Flink vs Spark vs Storm vs Kafka vs Samza vs Apex
How do they compare? How would you choose which one to use?
1. Flink - Focused on stateful stream processing.
2. Spark - Focused on batch processing. Can be used for continuous streams, but approaches them as "micro-batches".
3. Kafka - A message queue system (for all practical purposes). Has an optional stream processing add-on for basic needs.
Separate use cases and strengths aside, it's worth calling out that all of these products are primarily backed by completely different companies. Apache is a consortium made of many companies, and serves as common branding for "community editions" of their "enterprise edition" products. There can quite a lot of overlap between sponsored products in this consortium.
Apache Software Foundation is not a consortium made of many companies but a single non-profit that provides organizational support for open source projects, some of which have contributors employed as such by other companies and some of which have only volunteer contributors.

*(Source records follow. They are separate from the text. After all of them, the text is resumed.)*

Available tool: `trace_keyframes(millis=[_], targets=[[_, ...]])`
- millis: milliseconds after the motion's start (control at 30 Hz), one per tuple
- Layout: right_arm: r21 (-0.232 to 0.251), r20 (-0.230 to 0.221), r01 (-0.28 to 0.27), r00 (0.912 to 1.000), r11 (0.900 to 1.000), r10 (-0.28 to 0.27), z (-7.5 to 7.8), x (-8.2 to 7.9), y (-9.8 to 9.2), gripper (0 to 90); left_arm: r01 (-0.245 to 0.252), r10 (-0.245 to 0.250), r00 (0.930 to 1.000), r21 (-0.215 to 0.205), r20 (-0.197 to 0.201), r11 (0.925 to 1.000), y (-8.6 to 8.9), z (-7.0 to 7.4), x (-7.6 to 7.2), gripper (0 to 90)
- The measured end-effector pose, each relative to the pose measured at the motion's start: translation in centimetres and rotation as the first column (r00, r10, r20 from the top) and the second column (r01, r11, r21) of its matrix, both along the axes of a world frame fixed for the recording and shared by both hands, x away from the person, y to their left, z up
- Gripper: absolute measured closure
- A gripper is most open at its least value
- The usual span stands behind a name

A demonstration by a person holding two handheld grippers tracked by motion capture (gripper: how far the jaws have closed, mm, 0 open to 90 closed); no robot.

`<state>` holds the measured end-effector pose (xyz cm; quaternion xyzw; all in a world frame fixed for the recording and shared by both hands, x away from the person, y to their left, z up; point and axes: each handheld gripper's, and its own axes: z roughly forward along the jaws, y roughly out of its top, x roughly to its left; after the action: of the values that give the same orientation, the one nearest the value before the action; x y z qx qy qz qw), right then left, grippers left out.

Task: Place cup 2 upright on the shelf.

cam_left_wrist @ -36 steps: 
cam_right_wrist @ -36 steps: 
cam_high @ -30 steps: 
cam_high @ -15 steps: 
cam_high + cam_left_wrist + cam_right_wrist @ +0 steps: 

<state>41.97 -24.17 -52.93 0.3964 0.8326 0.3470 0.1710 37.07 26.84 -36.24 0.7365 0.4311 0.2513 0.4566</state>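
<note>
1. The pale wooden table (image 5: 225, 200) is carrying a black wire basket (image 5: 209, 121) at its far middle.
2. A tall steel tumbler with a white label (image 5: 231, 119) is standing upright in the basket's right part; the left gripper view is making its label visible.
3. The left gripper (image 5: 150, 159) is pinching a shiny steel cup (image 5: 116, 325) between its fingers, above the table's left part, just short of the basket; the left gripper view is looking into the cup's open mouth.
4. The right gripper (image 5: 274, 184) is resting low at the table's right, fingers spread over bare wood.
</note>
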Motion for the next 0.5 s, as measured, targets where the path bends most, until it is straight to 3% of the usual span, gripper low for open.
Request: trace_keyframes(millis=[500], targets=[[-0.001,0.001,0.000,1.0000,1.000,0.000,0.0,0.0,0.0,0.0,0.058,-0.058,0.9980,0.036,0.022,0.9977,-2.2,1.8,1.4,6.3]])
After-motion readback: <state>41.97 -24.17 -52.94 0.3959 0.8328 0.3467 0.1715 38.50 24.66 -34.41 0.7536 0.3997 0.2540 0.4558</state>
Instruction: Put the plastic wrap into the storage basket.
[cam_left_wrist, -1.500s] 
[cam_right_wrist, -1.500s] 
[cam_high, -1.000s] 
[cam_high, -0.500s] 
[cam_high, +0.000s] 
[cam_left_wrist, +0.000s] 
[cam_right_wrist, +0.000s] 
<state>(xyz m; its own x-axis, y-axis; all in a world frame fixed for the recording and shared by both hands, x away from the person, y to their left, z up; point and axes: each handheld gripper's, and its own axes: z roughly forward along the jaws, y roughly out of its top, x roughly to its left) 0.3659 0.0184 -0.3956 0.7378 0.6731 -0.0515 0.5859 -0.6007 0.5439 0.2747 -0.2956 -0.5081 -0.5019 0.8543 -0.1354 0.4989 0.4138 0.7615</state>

I am genuinely interested as use KStreams a lot but the engineering discipline in the API leads a lot to be desired and more than happy to switch the API if Flink is that much better.
There's also Apache Beam, which is an API for streaming, and has Flink and Apex execution engines. Google's Cloud Dataflow is another implementation of Apache Beam.
As to which one to choose, you need to evaluate them, there's no simple answers. If you have Hadoop already then Apex may be a better fit than Flink; OTOH if you do Akka stuff already, then Flink might integrate better with your stack. If you have more batch than streaming use cases, maybe you want Spark. Etc.